(DATA SEGMENT)
+-------+

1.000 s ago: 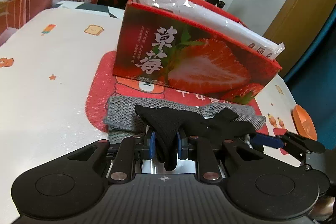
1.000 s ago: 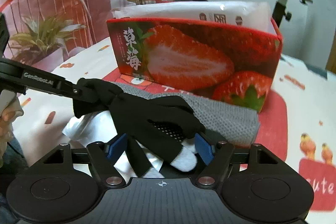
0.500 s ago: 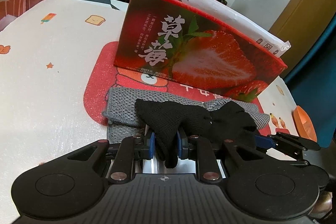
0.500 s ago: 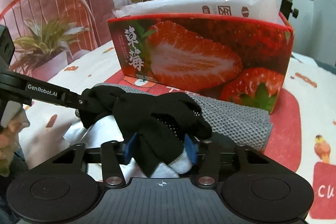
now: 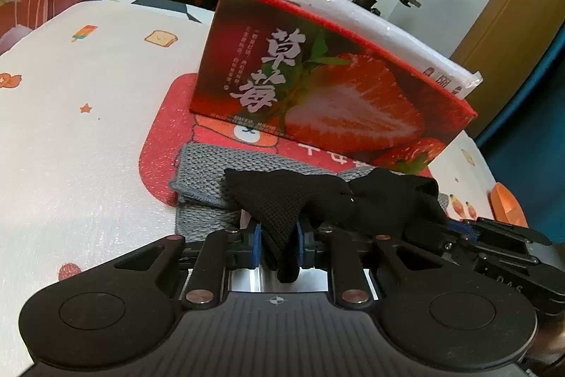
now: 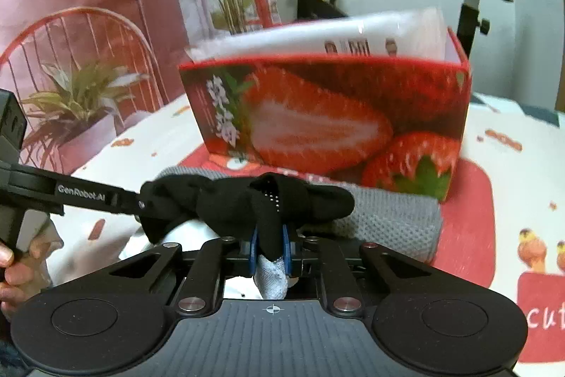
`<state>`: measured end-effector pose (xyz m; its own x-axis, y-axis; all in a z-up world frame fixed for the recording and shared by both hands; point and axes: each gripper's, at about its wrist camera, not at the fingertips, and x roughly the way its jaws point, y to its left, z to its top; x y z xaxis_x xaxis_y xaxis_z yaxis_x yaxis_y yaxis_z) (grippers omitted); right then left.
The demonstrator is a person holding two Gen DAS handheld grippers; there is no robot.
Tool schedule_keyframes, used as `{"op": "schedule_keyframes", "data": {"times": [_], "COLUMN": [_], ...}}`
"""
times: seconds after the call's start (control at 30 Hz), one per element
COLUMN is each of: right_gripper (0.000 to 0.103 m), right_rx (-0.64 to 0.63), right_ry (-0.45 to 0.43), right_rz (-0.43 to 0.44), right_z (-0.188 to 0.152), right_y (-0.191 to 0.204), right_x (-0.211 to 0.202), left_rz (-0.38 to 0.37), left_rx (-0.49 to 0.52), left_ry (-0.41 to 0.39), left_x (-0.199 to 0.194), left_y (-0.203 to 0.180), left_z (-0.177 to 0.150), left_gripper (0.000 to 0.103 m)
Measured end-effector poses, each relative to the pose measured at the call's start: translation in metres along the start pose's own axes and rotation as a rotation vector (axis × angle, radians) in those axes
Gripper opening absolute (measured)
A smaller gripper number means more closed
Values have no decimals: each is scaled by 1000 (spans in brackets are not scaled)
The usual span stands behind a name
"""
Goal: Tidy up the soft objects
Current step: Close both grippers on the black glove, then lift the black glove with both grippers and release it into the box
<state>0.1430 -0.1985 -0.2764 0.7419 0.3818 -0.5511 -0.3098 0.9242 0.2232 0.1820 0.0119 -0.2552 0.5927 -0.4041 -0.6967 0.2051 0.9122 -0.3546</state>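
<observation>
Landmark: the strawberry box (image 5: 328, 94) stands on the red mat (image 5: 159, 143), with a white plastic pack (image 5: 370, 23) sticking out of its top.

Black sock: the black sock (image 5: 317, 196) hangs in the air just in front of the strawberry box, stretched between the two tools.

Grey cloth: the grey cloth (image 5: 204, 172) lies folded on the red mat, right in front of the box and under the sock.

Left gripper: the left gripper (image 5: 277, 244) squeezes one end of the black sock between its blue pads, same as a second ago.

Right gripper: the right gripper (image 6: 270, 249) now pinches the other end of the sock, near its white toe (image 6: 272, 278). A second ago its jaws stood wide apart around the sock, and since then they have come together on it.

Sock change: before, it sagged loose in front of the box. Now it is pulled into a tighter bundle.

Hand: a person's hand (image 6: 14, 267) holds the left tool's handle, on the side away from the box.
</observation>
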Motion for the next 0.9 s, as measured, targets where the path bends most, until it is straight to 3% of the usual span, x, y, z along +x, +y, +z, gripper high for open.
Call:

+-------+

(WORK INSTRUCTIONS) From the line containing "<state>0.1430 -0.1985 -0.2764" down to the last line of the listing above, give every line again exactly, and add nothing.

(FINISHED EXERCISE)
<state>0.1430 -0.1985 -0.2764 0.7419 0.3818 -0.5511 -0.3098 0.9242 0.2232 0.1820 0.0119 -0.2552 0.5927 -0.4041 -0.6967 0.2051 0.9122 -0.3546</state>
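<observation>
Landmark: the strawberry box (image 5: 328, 94) stands on the red mat (image 5: 159, 143), with a white plastic pack (image 5: 370, 23) sticking out of its top.

Black sock: the black sock (image 5: 317, 196) hangs in the air just in front of the strawberry box, stretched between the two tools.

Grey cloth: the grey cloth (image 5: 204, 172) lies folded on the red mat, right in front of the box and under the sock.

Left gripper: the left gripper (image 5: 277, 244) squeezes one end of the black sock between its blue pads, same as a second ago.

Right gripper: the right gripper (image 6: 270, 249) now pinches the other end of the sock, near its white toe (image 6: 272, 278). A second ago its jaws stood wide apart around the sock, and since then they have come together on it.

Sock change: before, it sagged loose in front of the box. Now it is pulled into a tighter bundle.

Hand: a person's hand (image 6: 14, 267) holds the left tool's handle, on the side away from the box.
</observation>
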Motion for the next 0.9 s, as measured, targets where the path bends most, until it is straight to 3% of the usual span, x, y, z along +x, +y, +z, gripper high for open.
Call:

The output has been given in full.